Home > Cigarette, alcohol and drug use among second-level students in Waterford / Kilkenny and Kerry Garda divisions.

Ryan, William and Sarma, Kiran and Walker, Mary (2002) Cigarette, alcohol and drug use among second-level students in Waterford / Kilkenny and Kerry Garda divisions. Templemore: Garda Research Unit.

PDF (Cigarette, alcohol and drug use amongst second-level students in Waterford / Kilkenny and Kerry Garda divisions.)

This research examines the prevalence and nature of tobacco, alcohol and drug use by second-level school students in Waterford/Kilkenny and Kerry Garda Divisions.

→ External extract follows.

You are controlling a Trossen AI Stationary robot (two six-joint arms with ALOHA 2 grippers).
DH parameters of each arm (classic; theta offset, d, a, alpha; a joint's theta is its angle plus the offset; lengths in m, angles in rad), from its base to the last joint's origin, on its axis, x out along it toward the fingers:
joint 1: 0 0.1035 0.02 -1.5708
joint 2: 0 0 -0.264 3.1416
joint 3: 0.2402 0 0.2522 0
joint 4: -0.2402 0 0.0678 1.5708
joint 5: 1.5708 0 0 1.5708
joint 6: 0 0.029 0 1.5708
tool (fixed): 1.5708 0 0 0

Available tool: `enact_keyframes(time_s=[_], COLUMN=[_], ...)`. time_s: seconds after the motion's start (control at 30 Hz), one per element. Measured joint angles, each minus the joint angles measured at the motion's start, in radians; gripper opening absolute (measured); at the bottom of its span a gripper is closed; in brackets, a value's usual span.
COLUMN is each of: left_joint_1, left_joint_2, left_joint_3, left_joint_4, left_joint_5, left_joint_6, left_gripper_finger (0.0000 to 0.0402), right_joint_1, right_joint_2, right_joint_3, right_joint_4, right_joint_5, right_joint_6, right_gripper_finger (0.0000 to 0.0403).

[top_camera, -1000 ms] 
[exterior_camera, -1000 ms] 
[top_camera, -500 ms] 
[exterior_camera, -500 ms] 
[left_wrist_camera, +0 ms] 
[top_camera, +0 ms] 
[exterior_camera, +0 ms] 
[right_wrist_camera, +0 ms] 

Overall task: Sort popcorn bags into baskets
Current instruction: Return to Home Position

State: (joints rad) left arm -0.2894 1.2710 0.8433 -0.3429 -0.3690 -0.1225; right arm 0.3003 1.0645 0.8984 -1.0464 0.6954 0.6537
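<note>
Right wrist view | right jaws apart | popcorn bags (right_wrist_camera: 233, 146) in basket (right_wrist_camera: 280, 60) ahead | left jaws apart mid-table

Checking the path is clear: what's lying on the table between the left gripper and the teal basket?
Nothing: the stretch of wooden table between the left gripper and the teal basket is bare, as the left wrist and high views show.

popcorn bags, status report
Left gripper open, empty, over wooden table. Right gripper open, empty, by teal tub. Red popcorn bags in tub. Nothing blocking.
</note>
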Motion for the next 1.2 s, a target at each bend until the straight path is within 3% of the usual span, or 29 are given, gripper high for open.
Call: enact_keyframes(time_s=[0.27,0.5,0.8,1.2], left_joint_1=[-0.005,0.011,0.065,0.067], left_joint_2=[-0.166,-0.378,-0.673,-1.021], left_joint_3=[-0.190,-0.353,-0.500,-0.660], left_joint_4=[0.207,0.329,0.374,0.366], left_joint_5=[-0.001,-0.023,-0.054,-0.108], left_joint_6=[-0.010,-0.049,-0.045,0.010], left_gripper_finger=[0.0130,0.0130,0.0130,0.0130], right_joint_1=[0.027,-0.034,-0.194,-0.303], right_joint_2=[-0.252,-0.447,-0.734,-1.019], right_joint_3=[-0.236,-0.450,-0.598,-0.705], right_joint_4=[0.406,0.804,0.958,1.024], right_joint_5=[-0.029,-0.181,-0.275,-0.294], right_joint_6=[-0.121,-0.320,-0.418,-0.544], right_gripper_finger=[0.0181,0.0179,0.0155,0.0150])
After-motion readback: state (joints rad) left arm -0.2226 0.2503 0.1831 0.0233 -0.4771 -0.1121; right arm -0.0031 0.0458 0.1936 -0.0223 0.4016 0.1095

The primary intention was to provide management with an overview of the extent of the problem in their respective divisions that could be used in the design and implementation of strategies to address the problem. Surveys were administered by members of the Garda Research Unit in March and April 2002 in 31 second-level schools. Three thousand and forty students, enrolled in either 2nd Year or 5th Year (pre-Leaving Certificate) provided valid responses, 1715 from Waterford/Kilkenny Division and the 1325 from Kerry Division.

Based on the combined sample, the picture that emerges is that approximately 24 percent of those surveyed can be considered smokers (i.e. they smoke at least once a week). Seventy seven percent have taken a drink at some stage in their life and 39 percent have been drunk in the preceding month. been drunk in. More than one in five (23%) of those surveyed had taken drugs during their lifetime and 29 percent had 'ever wanted to try' them. The prevalence of drug use was higher for 5th year students (32%) than 2nd year students (15%). Cannabis is the drug most commonly used. Most misusers are supplied by their friends and take drugs in public environments or in private residences. Males are more prominent misusers than females.

A number of recommendations are suggested based on these findings: There should be a renewed emphasis on drugs, alcohol and tobacco-related education; Parents should be made aware of the importance of controlling access and monitoring behaviour; The joint efforts of the Garda Síochána and publicans to minimise underage drinking should be continued as this research illustrates that many students still purchase and consume alcohol in public houses; Closer surveillance of teenage activity in public areas and the use of traditional deterrents to offending will help the situation but the extent of misuse in these environments would tend to suggest that a more holistic strategy is required;

The research illustrates that similar research across the 25 Garda Divisions is feasible and potentially useful. Given that the findings were largely in line with past research, however, it is unclear just how valuable or insightful it would be.